### Task prompt
Write out the entries below exactly. End with the line that contains "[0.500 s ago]".

### Data for analysis

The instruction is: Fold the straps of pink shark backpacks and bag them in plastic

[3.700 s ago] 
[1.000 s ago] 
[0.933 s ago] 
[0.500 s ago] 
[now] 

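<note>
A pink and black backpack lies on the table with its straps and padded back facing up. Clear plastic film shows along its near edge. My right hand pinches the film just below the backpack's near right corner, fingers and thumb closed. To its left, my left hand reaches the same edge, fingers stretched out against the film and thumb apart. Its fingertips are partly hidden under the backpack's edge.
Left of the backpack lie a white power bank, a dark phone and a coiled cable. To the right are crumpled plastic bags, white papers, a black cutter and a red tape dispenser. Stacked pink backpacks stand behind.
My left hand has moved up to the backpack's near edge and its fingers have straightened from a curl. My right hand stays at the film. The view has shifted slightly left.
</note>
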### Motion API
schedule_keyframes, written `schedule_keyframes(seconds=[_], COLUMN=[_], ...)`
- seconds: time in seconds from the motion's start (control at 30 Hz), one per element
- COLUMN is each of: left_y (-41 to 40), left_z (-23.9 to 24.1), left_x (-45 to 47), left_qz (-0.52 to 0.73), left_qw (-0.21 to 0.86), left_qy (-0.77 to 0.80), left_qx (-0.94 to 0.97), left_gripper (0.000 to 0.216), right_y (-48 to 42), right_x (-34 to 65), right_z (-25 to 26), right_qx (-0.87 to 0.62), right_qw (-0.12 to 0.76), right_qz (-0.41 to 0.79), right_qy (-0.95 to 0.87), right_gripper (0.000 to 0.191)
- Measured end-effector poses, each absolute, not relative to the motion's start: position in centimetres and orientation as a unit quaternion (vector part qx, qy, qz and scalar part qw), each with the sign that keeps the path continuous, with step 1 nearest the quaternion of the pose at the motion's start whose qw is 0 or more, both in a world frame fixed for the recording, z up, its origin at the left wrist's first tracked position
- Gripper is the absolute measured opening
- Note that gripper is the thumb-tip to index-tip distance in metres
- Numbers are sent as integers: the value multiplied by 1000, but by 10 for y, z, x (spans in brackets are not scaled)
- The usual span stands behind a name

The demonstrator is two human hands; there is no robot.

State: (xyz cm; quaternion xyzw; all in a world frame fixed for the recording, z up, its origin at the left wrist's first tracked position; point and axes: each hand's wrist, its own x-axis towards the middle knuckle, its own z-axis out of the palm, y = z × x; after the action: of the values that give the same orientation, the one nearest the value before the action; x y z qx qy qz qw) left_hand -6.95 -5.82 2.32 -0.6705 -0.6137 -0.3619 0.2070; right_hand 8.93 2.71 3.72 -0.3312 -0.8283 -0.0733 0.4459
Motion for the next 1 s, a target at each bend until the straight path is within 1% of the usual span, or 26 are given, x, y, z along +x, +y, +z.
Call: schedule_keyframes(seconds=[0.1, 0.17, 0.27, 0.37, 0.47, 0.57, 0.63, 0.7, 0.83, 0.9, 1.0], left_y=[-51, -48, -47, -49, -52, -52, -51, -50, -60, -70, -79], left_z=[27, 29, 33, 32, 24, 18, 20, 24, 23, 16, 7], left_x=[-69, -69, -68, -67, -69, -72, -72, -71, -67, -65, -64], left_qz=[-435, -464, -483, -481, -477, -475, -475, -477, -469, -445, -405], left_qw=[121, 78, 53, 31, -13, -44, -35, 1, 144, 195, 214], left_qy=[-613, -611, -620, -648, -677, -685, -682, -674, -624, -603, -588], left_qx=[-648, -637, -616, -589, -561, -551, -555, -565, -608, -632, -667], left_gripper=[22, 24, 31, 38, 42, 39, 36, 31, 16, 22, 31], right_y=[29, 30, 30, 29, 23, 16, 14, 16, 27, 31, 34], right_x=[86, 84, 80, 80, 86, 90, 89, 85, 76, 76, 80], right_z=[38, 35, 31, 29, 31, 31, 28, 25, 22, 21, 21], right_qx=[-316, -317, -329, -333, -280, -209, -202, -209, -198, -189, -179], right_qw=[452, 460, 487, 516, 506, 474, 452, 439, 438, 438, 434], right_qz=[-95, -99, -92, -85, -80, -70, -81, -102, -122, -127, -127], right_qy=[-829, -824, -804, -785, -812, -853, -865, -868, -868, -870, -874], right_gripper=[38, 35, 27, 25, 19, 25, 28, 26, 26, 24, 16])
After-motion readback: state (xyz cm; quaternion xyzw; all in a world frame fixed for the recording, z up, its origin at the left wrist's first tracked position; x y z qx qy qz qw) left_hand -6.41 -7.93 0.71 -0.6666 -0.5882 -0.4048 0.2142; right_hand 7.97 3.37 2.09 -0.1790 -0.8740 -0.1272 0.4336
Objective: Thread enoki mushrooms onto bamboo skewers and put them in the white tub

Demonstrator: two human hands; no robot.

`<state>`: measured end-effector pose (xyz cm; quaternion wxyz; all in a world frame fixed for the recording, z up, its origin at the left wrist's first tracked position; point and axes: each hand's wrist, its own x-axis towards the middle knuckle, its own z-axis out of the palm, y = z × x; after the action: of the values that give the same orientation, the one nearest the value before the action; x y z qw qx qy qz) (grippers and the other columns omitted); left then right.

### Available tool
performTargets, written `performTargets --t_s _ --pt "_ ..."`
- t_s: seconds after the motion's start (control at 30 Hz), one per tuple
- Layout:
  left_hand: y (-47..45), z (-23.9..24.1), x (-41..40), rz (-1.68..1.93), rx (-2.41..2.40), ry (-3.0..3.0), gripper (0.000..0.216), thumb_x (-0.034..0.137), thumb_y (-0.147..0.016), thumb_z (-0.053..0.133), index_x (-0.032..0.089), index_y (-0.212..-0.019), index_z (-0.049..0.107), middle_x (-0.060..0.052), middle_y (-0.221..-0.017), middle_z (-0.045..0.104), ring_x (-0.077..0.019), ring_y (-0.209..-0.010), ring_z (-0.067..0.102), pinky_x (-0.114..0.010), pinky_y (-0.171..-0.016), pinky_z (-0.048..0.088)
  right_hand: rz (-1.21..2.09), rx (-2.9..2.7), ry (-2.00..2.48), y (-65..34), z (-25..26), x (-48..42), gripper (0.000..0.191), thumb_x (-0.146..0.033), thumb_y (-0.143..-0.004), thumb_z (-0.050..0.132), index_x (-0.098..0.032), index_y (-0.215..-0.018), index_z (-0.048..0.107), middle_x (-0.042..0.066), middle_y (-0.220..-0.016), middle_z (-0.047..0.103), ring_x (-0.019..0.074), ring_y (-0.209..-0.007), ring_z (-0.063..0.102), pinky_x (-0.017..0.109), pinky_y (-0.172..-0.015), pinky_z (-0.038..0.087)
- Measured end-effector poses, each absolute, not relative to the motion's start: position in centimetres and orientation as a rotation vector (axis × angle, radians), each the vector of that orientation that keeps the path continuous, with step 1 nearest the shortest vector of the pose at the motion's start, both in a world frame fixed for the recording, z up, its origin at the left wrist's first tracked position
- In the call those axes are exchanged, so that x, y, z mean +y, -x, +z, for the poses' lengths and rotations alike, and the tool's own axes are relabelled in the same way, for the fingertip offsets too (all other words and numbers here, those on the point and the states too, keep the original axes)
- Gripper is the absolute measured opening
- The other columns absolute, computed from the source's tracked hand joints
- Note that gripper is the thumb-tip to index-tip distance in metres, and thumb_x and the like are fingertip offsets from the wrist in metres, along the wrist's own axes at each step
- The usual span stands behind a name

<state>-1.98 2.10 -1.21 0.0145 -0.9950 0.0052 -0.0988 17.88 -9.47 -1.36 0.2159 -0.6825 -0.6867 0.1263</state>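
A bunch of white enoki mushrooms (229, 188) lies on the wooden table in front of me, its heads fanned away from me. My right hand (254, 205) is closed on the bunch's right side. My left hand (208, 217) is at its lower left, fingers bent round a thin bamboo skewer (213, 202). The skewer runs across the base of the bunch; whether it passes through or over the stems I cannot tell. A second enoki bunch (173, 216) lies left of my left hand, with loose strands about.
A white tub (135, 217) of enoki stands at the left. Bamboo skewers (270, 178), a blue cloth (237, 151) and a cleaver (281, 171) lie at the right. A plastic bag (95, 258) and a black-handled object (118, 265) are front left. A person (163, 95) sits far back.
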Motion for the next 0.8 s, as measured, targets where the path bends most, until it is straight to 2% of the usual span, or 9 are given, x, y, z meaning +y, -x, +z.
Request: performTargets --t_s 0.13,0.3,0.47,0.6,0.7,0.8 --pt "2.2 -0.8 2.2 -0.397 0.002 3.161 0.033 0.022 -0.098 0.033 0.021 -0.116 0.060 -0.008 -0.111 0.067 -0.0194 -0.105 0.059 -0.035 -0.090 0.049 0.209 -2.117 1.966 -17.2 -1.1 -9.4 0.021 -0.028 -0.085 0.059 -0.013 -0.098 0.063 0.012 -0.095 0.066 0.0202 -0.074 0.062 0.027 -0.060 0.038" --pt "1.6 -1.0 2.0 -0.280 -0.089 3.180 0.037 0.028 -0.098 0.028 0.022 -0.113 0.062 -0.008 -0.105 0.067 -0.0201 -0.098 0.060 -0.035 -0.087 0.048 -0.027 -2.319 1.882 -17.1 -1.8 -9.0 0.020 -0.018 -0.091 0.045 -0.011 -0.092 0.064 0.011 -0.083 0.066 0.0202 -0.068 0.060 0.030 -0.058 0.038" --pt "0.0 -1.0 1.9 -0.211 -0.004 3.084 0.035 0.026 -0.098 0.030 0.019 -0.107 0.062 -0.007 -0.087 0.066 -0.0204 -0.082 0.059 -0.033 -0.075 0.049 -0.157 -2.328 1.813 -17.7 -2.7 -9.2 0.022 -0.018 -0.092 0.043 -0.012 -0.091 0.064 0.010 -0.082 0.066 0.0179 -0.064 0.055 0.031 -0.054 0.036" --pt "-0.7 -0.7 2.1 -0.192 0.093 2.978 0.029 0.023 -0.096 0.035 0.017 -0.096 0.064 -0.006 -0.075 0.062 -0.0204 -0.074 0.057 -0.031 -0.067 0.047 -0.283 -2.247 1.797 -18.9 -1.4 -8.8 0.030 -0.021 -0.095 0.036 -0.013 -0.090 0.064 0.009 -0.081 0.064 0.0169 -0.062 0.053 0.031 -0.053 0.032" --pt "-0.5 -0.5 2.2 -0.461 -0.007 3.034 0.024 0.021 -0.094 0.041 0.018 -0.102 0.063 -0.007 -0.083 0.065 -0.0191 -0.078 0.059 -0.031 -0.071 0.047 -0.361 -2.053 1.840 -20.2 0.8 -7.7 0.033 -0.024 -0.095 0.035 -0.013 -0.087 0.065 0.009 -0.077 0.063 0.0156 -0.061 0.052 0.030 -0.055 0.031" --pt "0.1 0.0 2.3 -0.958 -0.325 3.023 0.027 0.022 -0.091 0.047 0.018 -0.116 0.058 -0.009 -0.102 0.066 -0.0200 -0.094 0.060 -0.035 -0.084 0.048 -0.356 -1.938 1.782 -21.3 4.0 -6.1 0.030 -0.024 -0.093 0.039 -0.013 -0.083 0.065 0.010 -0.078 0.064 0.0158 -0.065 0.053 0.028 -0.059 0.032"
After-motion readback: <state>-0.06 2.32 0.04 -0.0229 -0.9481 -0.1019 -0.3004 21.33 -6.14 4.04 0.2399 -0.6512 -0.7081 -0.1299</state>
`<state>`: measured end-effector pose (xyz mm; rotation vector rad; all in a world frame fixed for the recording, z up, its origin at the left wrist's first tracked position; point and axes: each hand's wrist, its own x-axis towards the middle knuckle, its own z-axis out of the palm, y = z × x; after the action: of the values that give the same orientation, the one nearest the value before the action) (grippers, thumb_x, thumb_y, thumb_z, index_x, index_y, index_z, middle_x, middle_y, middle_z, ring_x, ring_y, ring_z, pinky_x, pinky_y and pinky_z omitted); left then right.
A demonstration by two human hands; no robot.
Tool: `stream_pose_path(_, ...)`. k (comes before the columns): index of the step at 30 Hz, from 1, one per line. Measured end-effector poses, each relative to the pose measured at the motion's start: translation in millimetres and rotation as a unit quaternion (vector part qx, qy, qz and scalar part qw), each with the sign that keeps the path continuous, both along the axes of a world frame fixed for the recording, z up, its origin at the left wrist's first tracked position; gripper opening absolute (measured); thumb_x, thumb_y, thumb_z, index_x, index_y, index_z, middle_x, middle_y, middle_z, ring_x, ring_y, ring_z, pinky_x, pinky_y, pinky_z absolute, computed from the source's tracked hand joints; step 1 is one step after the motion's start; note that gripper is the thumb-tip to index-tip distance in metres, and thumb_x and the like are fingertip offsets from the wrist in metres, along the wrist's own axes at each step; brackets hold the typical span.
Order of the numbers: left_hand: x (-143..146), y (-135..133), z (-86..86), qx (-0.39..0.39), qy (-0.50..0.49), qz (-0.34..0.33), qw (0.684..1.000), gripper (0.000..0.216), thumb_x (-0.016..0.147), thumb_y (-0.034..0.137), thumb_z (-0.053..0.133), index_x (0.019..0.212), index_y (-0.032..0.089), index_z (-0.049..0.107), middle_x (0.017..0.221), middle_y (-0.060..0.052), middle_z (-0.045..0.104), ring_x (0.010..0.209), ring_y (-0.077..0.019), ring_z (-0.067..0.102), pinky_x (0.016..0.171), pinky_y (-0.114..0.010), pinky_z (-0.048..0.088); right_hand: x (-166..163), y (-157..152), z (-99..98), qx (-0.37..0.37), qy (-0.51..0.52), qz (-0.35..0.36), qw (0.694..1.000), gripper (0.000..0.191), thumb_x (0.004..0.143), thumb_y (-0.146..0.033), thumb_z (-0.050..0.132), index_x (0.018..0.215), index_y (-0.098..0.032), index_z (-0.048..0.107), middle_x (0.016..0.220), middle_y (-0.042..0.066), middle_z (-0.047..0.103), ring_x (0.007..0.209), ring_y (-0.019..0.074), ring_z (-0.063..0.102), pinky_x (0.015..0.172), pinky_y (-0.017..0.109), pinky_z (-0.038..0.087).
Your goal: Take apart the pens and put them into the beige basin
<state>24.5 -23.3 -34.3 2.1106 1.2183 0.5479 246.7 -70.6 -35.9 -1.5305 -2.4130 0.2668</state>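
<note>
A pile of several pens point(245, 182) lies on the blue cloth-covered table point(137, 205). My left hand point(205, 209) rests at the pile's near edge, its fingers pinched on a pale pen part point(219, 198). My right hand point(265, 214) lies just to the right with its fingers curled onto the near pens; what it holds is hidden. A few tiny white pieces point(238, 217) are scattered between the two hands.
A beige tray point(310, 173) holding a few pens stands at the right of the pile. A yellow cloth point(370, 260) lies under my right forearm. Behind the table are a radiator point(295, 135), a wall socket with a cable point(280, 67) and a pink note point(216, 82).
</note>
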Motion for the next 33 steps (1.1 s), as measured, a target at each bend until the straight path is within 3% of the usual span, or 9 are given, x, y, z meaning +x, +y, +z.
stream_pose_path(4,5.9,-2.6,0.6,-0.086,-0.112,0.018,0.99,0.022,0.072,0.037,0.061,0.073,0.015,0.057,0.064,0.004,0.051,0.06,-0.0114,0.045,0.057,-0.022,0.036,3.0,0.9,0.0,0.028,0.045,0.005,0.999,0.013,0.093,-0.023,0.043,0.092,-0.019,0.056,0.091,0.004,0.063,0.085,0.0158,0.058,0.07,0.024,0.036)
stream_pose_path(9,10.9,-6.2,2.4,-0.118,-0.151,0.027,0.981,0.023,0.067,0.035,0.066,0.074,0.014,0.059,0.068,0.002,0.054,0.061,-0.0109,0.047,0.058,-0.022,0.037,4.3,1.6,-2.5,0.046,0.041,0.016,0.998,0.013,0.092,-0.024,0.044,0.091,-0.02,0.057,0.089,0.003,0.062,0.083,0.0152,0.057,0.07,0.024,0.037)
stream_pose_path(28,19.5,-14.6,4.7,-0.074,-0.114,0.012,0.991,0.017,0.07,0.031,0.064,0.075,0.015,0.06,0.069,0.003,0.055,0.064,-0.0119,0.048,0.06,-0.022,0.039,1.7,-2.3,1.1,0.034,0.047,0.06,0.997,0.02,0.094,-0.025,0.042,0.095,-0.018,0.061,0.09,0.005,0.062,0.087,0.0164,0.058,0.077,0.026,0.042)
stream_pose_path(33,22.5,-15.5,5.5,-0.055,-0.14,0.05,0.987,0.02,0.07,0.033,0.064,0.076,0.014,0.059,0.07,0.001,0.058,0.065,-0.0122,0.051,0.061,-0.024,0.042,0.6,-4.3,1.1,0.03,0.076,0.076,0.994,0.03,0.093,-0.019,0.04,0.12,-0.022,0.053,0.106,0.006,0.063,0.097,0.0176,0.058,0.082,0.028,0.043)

### The answer
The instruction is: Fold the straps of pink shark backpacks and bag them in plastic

[3.700 s ago] 
[1.000 s ago] 
[0.933 s ago] 
[0.500 s ago] 

The exercise is now complete.